Secondo l'ente di promozione delle esportazioni, il 95% della produzione dell'industria orologiera svizzera è destinato all'export.
Poco materiale, molto lavoro
L'orologio più complessso del mondo è probabilmente il Calibre 89 fabbricato da Patek Philippe per il 150° anniversario dell'azienda nel 1989. Contiene 1'728 pezzi ed è stato necessario il lavoro di quattro persone durante i nove anni che sono intercorsi dalla progettazione all'assemblaggio finale.

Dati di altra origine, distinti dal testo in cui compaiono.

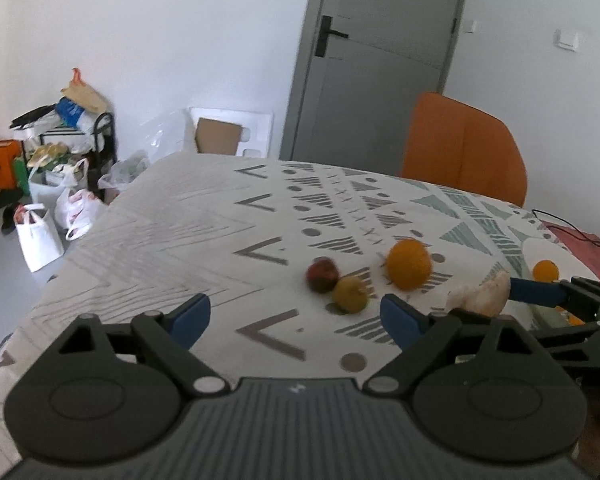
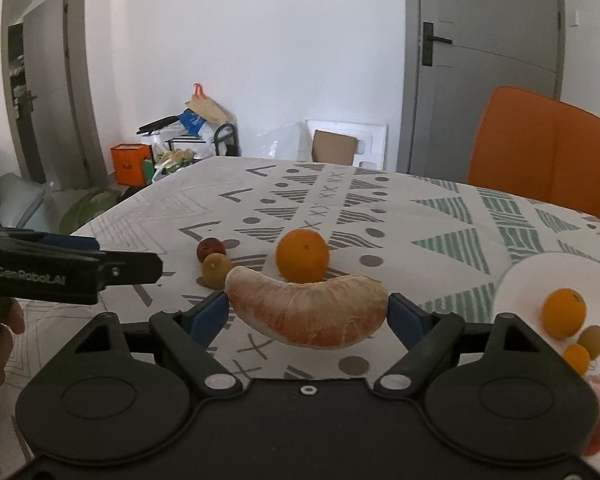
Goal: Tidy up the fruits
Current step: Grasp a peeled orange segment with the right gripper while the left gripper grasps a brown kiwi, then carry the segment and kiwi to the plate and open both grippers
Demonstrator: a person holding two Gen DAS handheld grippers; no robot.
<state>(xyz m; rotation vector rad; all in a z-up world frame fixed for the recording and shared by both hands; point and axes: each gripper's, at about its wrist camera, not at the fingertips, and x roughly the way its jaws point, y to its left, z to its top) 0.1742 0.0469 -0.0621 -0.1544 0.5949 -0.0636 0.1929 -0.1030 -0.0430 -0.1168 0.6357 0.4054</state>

L'eccellente qualità dei prodotti svizzeri è alla base del loro successo all'estero. Agli svizzeri del resto vengono universalmente riconosciute efficienza e una certa predisposizione alla precisione.
Un orologio di lusso è formato da oltre 300 pezzi. L'inserimento dei più complessi meccanismi nella minuscola cassa richiede grande precisione e massima attenzione. Il costo della materia prima incide solo in minima parte sul costo del prodotto finito. Per assemblare un orologio di marca sono necessarie circa 150 ore di lavoro manuale, per dei pezzi straordinari fino a 2'000 ore.
Un'industria dalle radici rurali e regionali
Gli orologi venivano un tempo prodotti in inverno, quando nelle fattorie c'era meno lavoro da sbrigare. Ancora oggi molti orologi di lusso vengono fabbricati in aree rurali, soprattutto nella Vallée de Joux e sulle pendici del Giura nel Cantone di Vaud.
La gran parte dell'industria orologiera si concentra nelle cittadine lungo le montagne del Giura come La Chaux-de-Fonds e Le Locle nel Canton Neuchâtel, Bienne nel Canton Berna, e Grenchen nel canton Soletta.